## Exercise brief
Down to the final line, write out the material beneath exactly, without pictures.
(Beginning of Raw data)
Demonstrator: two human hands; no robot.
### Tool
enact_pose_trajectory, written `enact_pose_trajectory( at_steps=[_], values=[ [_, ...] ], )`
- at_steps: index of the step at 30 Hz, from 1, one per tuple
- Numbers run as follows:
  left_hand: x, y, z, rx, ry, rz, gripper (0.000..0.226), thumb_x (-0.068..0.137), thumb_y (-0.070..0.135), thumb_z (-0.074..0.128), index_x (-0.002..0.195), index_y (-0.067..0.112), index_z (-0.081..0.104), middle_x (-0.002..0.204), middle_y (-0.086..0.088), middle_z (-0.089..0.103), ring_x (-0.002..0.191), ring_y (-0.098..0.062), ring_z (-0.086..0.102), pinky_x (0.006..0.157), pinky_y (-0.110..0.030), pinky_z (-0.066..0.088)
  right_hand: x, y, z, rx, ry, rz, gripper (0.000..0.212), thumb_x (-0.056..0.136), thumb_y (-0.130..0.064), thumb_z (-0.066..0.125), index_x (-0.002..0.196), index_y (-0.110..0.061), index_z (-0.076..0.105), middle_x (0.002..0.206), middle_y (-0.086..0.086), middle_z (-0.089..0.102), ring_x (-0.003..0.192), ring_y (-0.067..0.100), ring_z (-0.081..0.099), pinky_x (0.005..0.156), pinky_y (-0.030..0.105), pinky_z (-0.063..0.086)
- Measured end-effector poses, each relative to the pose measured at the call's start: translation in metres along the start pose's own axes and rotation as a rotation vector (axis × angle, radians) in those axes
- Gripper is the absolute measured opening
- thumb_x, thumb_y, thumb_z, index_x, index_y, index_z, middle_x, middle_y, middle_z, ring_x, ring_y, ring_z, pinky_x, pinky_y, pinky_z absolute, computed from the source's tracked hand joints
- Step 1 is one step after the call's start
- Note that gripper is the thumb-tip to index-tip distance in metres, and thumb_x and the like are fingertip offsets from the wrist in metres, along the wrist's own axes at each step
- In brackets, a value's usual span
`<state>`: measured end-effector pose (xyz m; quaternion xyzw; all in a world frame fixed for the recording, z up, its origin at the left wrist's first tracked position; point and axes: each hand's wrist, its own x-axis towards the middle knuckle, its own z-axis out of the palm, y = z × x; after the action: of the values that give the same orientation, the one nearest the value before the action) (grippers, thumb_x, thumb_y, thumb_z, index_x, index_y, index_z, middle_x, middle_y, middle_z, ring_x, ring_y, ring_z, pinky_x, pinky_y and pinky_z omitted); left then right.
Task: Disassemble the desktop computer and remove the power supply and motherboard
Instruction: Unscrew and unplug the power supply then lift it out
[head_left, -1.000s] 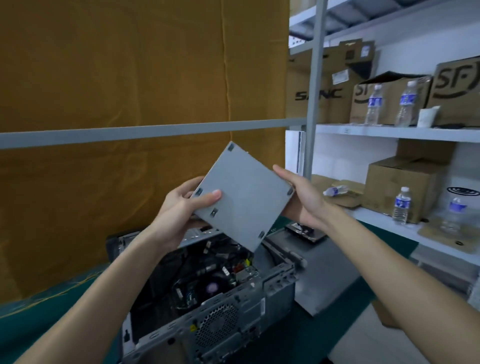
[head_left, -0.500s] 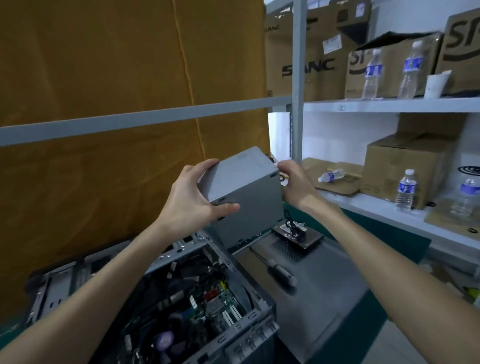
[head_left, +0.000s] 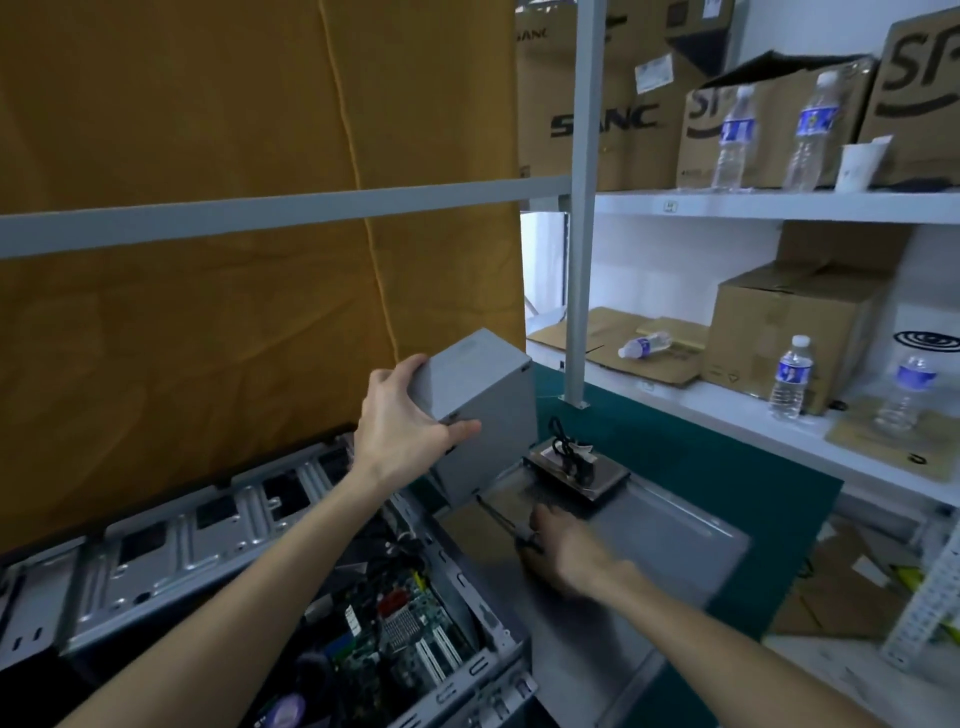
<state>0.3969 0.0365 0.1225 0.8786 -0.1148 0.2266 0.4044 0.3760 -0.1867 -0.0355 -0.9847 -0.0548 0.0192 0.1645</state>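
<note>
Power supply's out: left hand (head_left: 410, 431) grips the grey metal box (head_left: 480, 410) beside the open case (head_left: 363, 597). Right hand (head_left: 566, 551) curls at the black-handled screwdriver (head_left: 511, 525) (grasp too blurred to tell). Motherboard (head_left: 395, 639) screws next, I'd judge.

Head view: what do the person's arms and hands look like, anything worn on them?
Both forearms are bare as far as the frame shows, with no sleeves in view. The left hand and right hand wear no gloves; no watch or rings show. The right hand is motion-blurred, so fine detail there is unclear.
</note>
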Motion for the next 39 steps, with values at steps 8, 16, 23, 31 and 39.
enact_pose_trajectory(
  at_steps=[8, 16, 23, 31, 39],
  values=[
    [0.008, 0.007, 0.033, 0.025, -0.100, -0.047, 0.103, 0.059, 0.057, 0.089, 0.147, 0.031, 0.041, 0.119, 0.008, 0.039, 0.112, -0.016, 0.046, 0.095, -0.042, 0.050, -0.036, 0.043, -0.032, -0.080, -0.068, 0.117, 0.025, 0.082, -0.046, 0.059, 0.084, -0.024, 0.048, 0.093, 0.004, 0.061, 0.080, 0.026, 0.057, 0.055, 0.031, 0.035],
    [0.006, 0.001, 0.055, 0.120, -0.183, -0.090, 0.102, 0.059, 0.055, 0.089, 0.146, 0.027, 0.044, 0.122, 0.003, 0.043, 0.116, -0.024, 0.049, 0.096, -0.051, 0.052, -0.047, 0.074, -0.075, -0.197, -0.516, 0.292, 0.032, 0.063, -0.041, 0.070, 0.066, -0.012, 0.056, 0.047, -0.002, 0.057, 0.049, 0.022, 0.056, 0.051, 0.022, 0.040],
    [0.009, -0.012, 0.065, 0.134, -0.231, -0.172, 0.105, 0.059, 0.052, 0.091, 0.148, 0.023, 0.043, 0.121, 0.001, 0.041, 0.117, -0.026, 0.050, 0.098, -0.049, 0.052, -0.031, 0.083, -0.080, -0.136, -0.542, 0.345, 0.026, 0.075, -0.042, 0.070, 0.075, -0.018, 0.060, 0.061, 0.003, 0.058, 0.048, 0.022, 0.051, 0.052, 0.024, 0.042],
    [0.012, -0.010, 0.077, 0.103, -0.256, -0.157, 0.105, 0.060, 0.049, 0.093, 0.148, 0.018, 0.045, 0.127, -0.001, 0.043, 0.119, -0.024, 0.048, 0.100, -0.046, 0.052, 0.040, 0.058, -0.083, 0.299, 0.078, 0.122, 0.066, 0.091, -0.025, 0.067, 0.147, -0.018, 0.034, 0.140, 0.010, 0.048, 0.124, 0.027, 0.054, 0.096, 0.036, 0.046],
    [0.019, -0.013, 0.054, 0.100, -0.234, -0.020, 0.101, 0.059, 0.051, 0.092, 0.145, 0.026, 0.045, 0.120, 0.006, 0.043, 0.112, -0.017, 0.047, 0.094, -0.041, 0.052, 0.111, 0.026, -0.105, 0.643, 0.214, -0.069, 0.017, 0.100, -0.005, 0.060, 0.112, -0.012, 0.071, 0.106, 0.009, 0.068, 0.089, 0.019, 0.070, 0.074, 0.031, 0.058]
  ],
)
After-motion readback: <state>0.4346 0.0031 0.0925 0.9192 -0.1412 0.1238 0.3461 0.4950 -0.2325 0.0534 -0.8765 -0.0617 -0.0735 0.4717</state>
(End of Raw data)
## Answer to this exercise
Demonstrator: two human hands; no robot.
### Tool
enact_pose_trajectory, written `enact_pose_trajectory( at_steps=[_], values=[ [_, ...] ], )`
- at_steps: index of the step at 30 Hz, from 1, one per tuple
- Numbers run as follows:
  left_hand: x, y, z, rx, ry, rz, gripper (0.000..0.226), thumb_x (-0.068..0.137), thumb_y (-0.070..0.135), thumb_z (-0.074..0.128), index_x (-0.002..0.195), index_y (-0.067..0.112), index_z (-0.081..0.104), middle_x (-0.002..0.204), middle_y (-0.086..0.088), middle_z (-0.089..0.103), ring_x (-0.002..0.191), ring_y (-0.098..0.062), ring_z (-0.086..0.102), pinky_x (0.006..0.157), pinky_y (-0.110..0.030), pinky_z (-0.066..0.088)
  right_hand: x, y, z, rx, ry, rz, gripper (0.000..0.212), thumb_x (-0.056..0.136), thumb_y (-0.130..0.064), thumb_z (-0.066..0.125), index_x (-0.002..0.196), index_y (-0.110..0.061), index_z (-0.076..0.105), middle_x (0.002..0.206), middle_y (-0.086..0.086), middle_z (-0.089..0.102), ring_x (-0.003..0.192), ring_y (-0.067..0.100), ring_z (-0.081..0.099), pinky_x (0.005..0.156), pinky_y (-0.030..0.105), pinky_z (-0.063..0.086)
- Measured end-effector poses, each relative to the pose measured at the call's start: translation in metres along the start pose's own axes and rotation as a rotation vector (axis × angle, radians) in those axes
- Gripper is the absolute measured opening
- thumb_x, thumb_y, thumb_z, index_x, index_y, index_z, middle_x, middle_y, middle_z, ring_x, ring_y, ring_z, pinky_x, pinky_y, pinky_z absolute, computed from the source's tracked hand joints
- Step 1 is one step after the call's start
- Note that gripper is the thumb-tip to index-tip distance in metres, and thumb_x and the like are fingertip offsets from the wrist in metres, along the wrist's own axes at each step
- In brackets, a value's usual span
`<state>`: measured end-effector pose (xyz m; quaternion xyzw; all in a world frame fixed for the recording, z up, its origin at the left wrist's first tracked position; point and axes: each hand's wrist, its own x-axis towards the middle knuckle, its own z-axis out of the palm, y = z × x; after the action: of the values that give the same orientation, the one nearest the value before the action) (grippers, thumb_x, thumb_y, thumb_z, index_x, index_y, index_z, middle_x, middle_y, middle_z, ring_x, ring_y, ring_z, pinky_x, pinky_y and pinky_z omitted); left then right.
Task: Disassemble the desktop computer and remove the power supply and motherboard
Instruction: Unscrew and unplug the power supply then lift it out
[head_left, -1.000s] 
[head_left, -0.500s] 
[head_left, +0.000s] 
<state>0.3969 0.0365 0.1225 0.8786 -0.1148 0.2266 0.4044 0.3760 -0.1867 -0.0355 -0.9847 -0.0548 0.0192 0.1645</state>
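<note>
Power supply's out: left hand (head_left: 410, 431) grips the grey metal box (head_left: 480, 410) beside the open case (head_left: 363, 597). Right hand (head_left: 566, 551) curls at the black-handled screwdriver (head_left: 511, 525) (grasp too blurred to tell). Motherboard (head_left: 395, 639) screws next, I'd judge.

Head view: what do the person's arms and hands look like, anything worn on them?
Both forearms are bare as far as the frame shows, with no sleeves in view. The left hand and right hand wear no gloves; no watch or rings show. The right hand is motion-blurred, so fine detail there is unclear.
</note>
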Motion for the next 39 steps, with values at steps 8, 16, 23, 31 and 39.
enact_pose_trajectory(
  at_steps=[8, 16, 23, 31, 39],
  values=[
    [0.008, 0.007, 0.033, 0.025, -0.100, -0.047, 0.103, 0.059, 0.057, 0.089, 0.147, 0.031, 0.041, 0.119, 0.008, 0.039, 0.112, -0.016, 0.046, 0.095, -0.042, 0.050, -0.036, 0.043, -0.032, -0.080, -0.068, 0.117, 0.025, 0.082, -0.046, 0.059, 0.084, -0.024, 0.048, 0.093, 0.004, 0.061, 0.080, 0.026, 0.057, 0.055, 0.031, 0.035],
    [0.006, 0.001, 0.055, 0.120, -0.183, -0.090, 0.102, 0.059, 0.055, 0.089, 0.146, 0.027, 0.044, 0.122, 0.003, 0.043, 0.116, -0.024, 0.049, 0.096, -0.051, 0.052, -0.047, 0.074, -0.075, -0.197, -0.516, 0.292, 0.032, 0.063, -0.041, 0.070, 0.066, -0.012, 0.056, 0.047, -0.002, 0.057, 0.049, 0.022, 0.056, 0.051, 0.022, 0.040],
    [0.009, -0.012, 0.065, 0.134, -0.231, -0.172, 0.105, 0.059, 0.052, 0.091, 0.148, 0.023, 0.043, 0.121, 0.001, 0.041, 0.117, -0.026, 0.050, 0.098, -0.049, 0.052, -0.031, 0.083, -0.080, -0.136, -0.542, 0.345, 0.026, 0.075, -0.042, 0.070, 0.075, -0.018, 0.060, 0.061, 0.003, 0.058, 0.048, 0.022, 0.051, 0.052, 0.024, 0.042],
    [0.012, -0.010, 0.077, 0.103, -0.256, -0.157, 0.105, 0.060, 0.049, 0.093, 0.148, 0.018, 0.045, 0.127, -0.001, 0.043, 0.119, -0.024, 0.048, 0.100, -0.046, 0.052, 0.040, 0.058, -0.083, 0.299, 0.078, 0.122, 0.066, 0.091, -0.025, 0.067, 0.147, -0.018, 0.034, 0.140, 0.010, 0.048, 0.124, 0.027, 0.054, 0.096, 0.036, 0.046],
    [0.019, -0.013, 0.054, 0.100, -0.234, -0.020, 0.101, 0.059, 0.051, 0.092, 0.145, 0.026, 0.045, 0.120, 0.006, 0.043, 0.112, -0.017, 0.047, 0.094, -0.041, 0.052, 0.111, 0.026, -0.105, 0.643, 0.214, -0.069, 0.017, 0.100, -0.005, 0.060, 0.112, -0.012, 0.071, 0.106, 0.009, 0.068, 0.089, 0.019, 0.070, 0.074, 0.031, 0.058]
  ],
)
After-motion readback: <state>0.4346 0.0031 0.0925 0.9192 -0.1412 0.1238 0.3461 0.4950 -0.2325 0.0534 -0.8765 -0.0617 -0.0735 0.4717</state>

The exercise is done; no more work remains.